Stored entries
● ● ●

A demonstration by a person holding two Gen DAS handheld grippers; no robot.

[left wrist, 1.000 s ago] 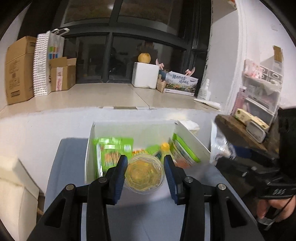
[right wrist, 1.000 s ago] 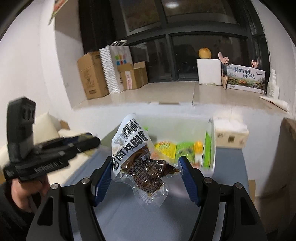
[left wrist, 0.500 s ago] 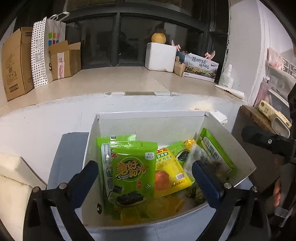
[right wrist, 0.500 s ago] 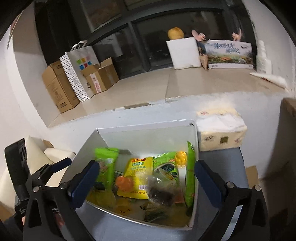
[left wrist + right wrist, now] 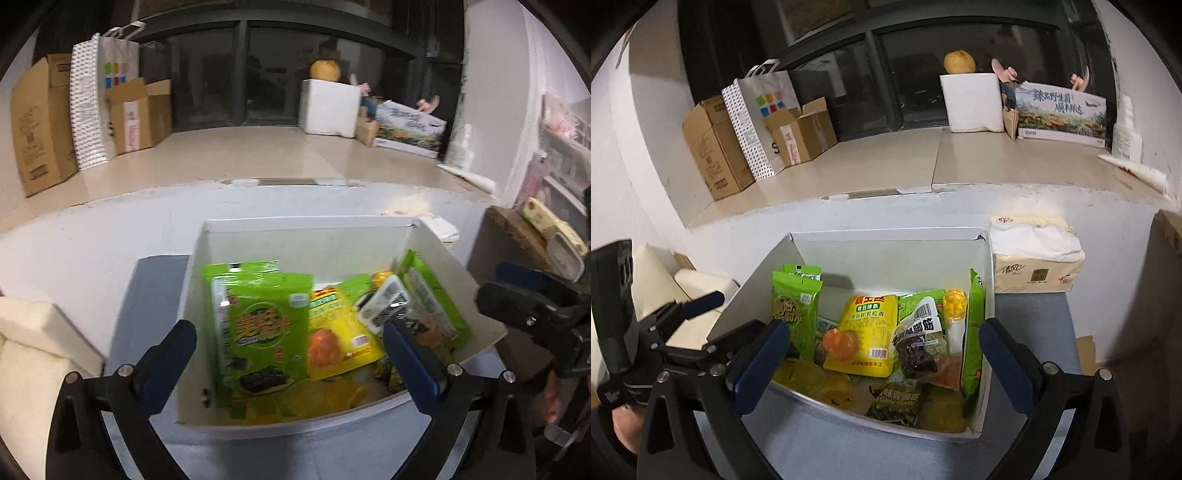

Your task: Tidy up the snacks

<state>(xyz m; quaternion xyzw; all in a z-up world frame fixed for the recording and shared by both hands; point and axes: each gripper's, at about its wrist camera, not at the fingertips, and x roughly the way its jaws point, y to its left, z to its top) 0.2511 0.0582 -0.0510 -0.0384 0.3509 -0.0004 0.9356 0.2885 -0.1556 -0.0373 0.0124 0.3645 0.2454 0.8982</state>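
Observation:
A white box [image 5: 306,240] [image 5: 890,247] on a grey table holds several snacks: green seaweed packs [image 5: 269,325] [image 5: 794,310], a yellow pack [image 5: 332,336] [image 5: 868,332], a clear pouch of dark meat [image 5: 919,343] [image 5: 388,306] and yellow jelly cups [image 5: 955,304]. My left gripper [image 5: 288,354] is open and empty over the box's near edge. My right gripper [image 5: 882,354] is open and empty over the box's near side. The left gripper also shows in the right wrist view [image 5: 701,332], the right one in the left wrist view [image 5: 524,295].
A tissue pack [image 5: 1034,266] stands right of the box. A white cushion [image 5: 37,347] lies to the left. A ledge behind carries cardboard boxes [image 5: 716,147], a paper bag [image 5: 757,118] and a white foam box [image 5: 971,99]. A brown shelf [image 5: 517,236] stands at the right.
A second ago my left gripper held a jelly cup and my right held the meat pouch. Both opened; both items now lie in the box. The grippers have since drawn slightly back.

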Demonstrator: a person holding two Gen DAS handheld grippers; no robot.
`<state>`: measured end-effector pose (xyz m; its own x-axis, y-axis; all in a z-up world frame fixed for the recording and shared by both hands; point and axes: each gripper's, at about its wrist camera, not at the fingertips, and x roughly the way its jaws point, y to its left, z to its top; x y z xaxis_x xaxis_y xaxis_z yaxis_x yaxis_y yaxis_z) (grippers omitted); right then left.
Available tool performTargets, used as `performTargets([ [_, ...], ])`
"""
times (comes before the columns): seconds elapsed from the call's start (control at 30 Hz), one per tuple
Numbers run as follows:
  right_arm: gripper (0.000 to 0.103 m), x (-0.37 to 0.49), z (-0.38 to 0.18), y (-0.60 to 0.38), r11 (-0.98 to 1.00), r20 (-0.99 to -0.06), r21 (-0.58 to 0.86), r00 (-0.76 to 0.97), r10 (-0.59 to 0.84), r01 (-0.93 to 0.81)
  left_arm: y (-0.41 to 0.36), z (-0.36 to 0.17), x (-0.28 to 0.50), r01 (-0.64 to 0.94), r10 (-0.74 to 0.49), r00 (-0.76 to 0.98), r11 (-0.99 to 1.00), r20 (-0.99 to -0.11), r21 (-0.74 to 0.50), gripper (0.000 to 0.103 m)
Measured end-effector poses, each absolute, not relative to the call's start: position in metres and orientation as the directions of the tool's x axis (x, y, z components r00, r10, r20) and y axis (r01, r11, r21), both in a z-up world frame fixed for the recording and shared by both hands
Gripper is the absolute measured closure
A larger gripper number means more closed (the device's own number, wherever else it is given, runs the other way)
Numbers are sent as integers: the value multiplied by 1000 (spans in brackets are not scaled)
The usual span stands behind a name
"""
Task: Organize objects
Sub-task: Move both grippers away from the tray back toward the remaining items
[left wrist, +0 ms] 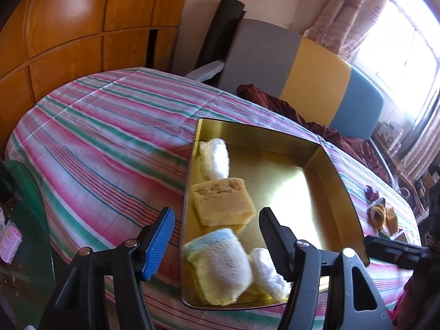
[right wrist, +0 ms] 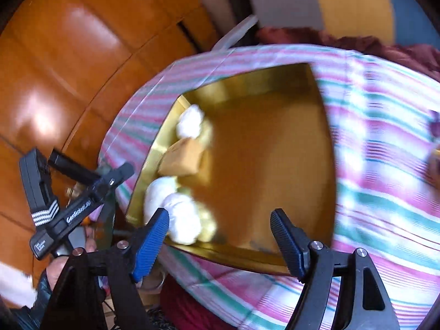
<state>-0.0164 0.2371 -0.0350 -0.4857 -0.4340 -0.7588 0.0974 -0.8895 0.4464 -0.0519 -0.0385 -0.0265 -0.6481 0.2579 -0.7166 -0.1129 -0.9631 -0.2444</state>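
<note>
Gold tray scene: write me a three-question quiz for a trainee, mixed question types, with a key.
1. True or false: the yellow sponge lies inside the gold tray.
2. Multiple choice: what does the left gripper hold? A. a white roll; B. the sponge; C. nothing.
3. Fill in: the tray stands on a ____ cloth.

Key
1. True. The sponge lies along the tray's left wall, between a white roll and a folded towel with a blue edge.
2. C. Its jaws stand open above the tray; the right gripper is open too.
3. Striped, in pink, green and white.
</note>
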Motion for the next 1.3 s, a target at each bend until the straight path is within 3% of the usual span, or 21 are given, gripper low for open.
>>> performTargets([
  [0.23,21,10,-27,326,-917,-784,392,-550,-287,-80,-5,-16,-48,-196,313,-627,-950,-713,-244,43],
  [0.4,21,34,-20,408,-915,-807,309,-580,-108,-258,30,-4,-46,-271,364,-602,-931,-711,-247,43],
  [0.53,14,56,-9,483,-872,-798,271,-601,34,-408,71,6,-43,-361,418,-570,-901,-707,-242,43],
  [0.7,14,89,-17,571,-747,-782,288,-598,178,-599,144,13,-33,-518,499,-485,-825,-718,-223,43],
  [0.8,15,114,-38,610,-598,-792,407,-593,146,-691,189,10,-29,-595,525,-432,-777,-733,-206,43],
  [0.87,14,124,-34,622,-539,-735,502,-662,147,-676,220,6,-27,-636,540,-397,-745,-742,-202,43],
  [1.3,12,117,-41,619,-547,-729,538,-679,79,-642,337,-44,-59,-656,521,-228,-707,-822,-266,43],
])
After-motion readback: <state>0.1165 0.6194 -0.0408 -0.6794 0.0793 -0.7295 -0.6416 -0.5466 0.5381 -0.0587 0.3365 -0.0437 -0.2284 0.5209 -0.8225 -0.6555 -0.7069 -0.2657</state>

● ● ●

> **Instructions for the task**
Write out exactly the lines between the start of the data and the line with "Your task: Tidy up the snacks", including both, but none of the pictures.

> **Task answer**
A demonstration by a person holding two Gen DAS handheld grippers; no robot.

[left wrist, 1.000 s ago] 
[right wrist, 1.000 s ago] 
[left wrist, 0.500 s ago] 
[right wrist, 0.500 s ago] 
[left wrist + right wrist, now] 

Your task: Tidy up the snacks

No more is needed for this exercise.